Так, например, историки литературы подверглись критике за то, что занимаются сложившимся каноном шедевров «серьезной литературы» и игнорируют литературные предпочтения людей прошлого — то, что им нравилось [3]. Источники этих удовольствий были, однако, в прошлом не более высоки, чем в наше время, — вопреки тому, что думают историки, замкнувшиеся в собственных представлениях о литературности, столь же историчных, как и всякие иные представления. Причины такого игнорирования культуры прошлого, ее особости, виделись, среди прочего, в существующей академической культуре, в использовании историками и литературоведами наукообразного языка, не доставляющего никакого удовольствия читателю. Научные работы оказываются скучны и предназначены для прочтения двумя-тремя специалистами в той же области, что ведет к замкнутости академической жизни, ее неспособности расширить собственное поле интересов. Идеал строгой и серьезной научности препятствует собственному осуществлению, ибо он закрывает глаза исследователя на то, что кажется несерьезным, легкомысленным, поверхностным, не заслуживающим исследования. Выход из этого положения виделся в приближении историографии к условиям рыночной экономики, в написании таких историй, которые были бы столь же легкими и приятными для чтения, сколь и научно обоснованными. В целом нарративизация истории стала одной из главных тем в западных дискуссиях о репрезентации прошлого в 1980-е годы, в которых несколько позднее приняли участие и российские историки. (При этом возникает соблазн задаться вопросом: не потому ли эта нарративизация историографии нашла поддержку среди российских историков, что превращение литературного китча в проводник элитарных идей, видевшееся на Западе в качестве идеала сочетания «серьезности» и «доступности», уже давно было реализовано в искусстве социалистического реализма, на котором был натренирован взгляд многих поколений советских людей?
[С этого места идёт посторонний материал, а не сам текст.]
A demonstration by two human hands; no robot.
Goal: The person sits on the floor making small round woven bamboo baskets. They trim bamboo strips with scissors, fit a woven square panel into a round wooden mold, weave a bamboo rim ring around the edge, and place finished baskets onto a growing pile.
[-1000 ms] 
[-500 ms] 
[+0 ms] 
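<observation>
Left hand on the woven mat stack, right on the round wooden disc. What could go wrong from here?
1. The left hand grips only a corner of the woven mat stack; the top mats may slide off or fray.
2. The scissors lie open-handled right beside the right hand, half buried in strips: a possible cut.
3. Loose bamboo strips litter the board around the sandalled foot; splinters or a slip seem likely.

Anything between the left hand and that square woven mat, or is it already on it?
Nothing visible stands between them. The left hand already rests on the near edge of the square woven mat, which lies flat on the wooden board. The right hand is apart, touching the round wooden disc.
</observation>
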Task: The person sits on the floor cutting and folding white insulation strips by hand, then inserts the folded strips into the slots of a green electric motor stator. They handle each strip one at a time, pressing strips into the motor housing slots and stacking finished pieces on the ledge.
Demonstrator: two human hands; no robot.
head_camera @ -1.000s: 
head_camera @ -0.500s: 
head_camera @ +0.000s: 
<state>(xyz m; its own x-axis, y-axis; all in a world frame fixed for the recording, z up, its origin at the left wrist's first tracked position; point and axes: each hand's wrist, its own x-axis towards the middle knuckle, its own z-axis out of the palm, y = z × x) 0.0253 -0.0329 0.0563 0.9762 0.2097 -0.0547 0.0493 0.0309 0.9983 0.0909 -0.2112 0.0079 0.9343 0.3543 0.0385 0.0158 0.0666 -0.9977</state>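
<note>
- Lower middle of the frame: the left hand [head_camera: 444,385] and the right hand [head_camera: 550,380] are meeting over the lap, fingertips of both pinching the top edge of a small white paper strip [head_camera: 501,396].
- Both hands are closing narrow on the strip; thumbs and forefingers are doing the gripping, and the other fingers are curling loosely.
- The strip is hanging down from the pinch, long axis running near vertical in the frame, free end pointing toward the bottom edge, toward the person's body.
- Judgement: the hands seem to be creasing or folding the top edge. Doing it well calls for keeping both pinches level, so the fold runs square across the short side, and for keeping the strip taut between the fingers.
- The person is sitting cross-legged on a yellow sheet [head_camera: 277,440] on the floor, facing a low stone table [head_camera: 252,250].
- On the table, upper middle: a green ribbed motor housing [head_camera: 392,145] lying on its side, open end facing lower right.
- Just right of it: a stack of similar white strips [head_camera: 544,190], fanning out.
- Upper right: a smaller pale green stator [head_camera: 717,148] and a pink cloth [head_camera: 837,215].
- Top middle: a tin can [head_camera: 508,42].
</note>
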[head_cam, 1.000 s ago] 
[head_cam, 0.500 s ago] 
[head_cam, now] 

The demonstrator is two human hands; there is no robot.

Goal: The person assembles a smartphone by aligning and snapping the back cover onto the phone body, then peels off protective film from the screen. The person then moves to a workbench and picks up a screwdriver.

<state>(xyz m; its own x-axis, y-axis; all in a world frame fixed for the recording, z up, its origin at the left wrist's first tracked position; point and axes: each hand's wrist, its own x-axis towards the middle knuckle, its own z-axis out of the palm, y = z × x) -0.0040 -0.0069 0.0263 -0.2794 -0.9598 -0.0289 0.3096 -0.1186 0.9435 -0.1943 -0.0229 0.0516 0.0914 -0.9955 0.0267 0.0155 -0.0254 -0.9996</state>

Во всяком случае, примечательно, что историки, освобождающиеся от засилья тяжелого «наукообразного» языка в пользу более «обыденного», как правило, начинают писать языком канонизированной в соцреализме литературы XIX века. К сожалению, язык постсоветской историографии исследован еще крайне недостаточно.)

Примечания:

1. Davis N.Z. L’histoire tout feu tout flamme: Entretiens avec Denis Crouzet. P., 2004. P. 7–11.
2. Pastoureau M. L’histoire en couleurs // L’ogre historien: Autour de Jaques Le Goff / Sous la dir. de J. Revel et J.-C. Schmitt. P., 1998. P. 127–130.
3. Подобная критика имеет своим истоком «эстетику восприятия» («рецепции»), которая восходит к феноменологическому литературоведению и его критике (Ингарден, Водичка), и в первую очередь это немецкая «констанцская школа» (Яусс, Изер). Но я здесь имею в виду прежде всего банализацию этого подхода историками, примером которой могли бы быть работы Р. Дарнтона: Darnton R. The Kiss of Lamourette: Reflections in Cultural History. L., N.Y., 1990; idem. Forbidden Bestsellers of Pre-Revolutionary France. N.Y., 1997.